> Aim of the exercise
The answer must consist only of the lines from the line with "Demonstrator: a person" to the line with "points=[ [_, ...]", both included, exactly as they stand below.

> Recorded data
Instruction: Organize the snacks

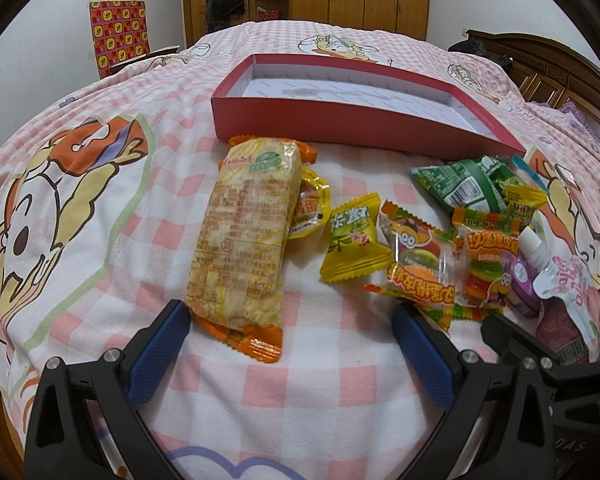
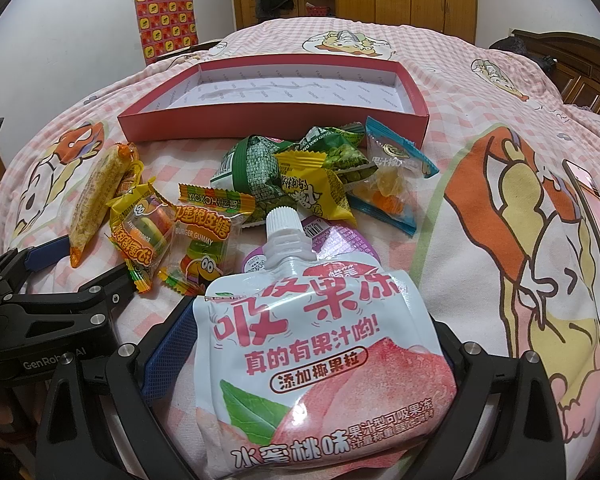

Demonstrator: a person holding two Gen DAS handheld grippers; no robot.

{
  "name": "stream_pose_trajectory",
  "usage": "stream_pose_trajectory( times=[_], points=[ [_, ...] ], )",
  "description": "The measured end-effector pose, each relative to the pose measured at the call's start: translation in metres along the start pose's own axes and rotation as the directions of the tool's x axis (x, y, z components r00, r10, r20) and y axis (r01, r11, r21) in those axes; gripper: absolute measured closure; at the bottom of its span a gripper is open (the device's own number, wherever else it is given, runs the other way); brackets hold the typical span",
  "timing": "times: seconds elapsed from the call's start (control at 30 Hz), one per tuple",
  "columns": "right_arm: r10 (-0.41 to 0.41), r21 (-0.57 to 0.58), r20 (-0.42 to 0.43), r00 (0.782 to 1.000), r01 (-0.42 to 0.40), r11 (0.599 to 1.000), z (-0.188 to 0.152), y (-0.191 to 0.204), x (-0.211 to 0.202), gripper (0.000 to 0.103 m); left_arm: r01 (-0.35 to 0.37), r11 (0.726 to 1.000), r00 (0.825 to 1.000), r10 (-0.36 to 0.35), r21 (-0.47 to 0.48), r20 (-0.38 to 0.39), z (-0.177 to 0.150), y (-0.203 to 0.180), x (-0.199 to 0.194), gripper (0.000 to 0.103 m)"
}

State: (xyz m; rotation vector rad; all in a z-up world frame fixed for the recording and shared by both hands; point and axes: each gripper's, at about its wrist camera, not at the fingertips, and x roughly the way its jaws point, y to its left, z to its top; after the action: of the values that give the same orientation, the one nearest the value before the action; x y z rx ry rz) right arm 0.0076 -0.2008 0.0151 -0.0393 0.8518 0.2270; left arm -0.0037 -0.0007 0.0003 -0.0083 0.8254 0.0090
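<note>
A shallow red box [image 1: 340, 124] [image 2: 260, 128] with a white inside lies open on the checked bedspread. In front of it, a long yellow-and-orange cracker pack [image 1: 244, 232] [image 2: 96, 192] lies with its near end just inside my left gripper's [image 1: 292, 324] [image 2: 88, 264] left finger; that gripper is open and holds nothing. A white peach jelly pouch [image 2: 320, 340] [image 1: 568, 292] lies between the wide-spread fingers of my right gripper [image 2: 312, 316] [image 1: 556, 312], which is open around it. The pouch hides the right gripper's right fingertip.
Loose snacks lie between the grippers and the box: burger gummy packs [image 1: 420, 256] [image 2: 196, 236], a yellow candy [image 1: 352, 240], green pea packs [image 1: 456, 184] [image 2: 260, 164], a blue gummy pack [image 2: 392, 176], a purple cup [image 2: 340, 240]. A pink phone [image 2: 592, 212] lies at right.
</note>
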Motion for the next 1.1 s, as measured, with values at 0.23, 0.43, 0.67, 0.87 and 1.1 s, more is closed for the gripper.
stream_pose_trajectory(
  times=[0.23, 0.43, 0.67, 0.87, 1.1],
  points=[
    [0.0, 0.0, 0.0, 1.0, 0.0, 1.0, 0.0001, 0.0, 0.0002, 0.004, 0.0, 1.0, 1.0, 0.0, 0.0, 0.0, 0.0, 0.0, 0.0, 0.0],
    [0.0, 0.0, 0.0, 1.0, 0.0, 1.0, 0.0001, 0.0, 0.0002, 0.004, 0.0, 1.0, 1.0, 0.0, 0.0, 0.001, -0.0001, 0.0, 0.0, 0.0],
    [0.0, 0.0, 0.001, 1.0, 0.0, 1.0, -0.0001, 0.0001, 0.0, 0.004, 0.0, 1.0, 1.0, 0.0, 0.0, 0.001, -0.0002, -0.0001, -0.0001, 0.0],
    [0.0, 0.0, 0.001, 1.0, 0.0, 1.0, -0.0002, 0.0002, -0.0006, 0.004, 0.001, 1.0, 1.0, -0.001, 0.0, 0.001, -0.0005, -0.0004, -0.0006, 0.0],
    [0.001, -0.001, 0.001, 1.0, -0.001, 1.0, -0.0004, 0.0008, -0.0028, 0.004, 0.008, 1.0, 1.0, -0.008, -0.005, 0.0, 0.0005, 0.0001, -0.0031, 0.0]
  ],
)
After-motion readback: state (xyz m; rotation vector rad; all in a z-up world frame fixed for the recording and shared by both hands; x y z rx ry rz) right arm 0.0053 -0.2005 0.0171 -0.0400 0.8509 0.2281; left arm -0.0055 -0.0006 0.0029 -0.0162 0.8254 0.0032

> Expected answer
Demonstrator: a person holding two Gen DAS handheld grippers; no robot.

{
  "name": "stream_pose_trajectory",
  "usage": "stream_pose_trajectory( times=[_], points=[ [_, ...] ], )",

This output is now complete.